REQUIREMENT:
Give again, word for word, every line in the entries below from the line with "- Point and" up to and including the line with "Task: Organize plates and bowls", and no other line.

*** AVAILABLE RECORDS Section Begins ***

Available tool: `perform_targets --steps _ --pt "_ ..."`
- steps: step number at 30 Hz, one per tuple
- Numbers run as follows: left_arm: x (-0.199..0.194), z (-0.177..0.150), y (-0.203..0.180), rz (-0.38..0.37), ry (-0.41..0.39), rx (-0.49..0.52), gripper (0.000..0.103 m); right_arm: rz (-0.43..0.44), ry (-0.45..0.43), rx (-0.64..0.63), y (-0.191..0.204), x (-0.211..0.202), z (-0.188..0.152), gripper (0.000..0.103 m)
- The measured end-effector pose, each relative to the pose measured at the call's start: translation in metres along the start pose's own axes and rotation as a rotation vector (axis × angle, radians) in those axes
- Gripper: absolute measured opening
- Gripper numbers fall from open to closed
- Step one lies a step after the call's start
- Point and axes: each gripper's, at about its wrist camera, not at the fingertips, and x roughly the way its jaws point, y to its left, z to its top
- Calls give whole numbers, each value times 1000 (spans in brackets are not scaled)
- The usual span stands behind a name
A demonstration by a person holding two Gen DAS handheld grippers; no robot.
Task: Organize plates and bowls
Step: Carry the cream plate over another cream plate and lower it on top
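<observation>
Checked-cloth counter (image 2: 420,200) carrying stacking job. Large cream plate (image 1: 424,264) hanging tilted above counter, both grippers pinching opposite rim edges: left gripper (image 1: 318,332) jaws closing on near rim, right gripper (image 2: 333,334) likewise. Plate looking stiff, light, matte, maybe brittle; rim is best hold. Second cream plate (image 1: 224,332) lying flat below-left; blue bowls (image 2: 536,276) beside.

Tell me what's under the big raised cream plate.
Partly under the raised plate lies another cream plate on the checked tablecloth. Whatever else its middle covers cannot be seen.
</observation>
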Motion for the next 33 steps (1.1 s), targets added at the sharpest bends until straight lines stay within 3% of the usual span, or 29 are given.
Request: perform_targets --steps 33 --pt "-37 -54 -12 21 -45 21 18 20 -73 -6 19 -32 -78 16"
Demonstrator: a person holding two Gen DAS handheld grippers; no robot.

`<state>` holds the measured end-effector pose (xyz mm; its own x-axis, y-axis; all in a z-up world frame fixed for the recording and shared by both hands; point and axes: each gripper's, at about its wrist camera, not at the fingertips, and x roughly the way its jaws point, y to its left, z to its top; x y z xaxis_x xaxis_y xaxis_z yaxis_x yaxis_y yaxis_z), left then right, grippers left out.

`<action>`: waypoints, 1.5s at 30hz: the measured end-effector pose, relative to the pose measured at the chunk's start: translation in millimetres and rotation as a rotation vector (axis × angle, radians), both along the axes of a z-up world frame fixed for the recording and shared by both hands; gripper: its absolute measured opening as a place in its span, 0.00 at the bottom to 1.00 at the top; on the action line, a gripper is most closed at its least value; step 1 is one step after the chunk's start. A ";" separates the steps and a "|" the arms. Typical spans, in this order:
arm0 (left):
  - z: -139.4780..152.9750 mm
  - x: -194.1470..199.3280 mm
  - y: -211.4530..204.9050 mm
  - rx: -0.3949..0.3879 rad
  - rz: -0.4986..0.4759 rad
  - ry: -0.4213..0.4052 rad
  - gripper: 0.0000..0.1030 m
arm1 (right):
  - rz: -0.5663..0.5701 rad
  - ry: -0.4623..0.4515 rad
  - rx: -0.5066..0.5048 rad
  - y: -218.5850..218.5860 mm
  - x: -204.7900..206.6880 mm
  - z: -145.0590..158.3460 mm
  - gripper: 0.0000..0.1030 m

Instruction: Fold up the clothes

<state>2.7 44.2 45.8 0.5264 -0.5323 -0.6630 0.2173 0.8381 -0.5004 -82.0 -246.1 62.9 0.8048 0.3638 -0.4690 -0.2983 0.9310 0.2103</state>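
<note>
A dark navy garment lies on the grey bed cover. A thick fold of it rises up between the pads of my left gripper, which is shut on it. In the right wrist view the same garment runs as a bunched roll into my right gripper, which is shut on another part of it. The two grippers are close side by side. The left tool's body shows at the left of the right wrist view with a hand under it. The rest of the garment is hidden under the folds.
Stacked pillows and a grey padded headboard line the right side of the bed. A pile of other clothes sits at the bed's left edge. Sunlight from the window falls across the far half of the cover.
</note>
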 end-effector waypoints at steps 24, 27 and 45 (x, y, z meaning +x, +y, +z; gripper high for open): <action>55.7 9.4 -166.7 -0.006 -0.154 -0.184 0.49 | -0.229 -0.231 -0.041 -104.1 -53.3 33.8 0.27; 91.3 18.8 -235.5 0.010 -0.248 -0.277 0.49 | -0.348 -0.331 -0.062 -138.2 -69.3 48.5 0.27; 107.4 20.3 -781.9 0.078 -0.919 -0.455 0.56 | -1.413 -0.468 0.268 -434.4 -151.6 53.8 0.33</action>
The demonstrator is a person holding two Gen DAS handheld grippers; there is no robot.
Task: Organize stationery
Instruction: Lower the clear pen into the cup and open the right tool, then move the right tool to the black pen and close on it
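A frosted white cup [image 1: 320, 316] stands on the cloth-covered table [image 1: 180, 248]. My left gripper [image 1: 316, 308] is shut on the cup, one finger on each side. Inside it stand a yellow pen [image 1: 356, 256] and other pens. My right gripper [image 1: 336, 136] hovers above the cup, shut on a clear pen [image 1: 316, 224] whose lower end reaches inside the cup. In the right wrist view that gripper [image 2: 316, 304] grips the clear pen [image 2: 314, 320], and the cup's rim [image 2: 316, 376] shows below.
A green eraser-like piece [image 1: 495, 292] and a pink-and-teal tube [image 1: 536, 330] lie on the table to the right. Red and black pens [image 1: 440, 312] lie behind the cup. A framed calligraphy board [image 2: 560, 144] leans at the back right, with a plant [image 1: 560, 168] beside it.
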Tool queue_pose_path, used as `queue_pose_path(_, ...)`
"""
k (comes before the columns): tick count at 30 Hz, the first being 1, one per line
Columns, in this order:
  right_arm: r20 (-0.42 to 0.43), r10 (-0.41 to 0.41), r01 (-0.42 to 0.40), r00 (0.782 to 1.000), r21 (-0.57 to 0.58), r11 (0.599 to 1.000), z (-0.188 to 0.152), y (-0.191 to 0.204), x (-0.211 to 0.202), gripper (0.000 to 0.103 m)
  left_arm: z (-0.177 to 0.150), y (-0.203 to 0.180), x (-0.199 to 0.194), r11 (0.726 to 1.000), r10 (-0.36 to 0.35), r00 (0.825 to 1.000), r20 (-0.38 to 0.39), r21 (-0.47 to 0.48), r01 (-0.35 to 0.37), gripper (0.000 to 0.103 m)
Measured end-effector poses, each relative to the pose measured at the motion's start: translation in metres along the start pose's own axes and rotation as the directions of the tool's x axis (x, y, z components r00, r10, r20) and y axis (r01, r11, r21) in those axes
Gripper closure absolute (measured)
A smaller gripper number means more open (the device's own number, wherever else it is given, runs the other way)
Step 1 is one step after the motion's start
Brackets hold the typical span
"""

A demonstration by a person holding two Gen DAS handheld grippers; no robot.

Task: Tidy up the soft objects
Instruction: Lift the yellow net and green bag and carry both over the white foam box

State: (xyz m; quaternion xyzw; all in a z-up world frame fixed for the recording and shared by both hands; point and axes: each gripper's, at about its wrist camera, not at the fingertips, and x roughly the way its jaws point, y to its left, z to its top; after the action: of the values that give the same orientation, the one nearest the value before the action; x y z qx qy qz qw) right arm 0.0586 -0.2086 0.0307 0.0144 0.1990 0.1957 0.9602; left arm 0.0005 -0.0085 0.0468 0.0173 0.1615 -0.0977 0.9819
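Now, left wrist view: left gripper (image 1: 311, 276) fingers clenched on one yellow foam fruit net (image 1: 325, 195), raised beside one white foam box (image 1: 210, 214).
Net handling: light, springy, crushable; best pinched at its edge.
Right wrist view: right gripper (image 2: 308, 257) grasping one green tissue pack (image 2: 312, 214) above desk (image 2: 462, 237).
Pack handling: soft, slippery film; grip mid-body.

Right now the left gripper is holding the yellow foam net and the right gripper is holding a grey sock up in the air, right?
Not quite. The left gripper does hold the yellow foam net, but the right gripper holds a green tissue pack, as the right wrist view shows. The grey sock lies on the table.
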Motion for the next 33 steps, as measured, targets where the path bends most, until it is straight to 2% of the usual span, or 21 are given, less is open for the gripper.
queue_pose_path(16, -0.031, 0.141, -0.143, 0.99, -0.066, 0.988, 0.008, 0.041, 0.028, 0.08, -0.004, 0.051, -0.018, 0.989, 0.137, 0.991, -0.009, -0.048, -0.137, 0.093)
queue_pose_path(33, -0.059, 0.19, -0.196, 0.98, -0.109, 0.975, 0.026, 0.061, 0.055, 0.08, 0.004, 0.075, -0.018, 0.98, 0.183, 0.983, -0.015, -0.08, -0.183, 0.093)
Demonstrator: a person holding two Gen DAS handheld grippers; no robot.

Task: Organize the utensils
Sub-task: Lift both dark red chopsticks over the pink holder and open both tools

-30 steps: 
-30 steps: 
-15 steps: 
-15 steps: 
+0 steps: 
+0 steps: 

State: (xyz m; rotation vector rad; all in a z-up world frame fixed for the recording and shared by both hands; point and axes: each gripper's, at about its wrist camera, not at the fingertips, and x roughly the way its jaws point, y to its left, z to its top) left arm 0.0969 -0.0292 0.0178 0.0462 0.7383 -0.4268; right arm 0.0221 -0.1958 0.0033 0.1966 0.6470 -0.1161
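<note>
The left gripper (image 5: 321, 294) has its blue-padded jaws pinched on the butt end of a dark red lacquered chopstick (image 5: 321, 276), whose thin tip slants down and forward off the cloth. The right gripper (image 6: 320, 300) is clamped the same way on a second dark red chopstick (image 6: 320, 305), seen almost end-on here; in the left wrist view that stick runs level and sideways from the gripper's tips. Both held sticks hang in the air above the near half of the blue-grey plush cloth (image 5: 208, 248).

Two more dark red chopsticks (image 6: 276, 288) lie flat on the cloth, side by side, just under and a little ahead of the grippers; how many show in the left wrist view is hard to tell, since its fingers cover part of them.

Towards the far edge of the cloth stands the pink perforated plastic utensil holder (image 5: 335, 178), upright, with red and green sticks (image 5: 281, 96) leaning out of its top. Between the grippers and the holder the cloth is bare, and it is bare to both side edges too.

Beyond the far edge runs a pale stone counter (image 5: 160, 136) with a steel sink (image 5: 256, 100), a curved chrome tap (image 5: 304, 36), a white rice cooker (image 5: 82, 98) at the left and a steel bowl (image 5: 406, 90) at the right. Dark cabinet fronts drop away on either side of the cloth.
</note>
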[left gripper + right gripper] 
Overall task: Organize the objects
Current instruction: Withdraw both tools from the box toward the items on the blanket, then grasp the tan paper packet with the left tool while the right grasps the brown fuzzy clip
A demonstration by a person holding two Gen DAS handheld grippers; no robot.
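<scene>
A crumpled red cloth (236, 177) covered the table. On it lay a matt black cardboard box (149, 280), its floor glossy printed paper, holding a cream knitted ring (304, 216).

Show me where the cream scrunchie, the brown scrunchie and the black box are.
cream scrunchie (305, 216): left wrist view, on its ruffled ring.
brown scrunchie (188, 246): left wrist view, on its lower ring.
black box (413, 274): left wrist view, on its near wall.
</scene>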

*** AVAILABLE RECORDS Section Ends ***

COMPLETED TASK:
- Point and axes: each gripper's, at about its wrist camera, not at the fingertips, and x roughly the way its jaws point, y to its left, z to its top
- Calls give whole numbers, each value times 1000 (spans in brackets are not scaled)
- The usual span stands behind a name
A demonstration by a person holding two Gen DAS handheld grippers; no robot.
Task: Organize plates and bowls

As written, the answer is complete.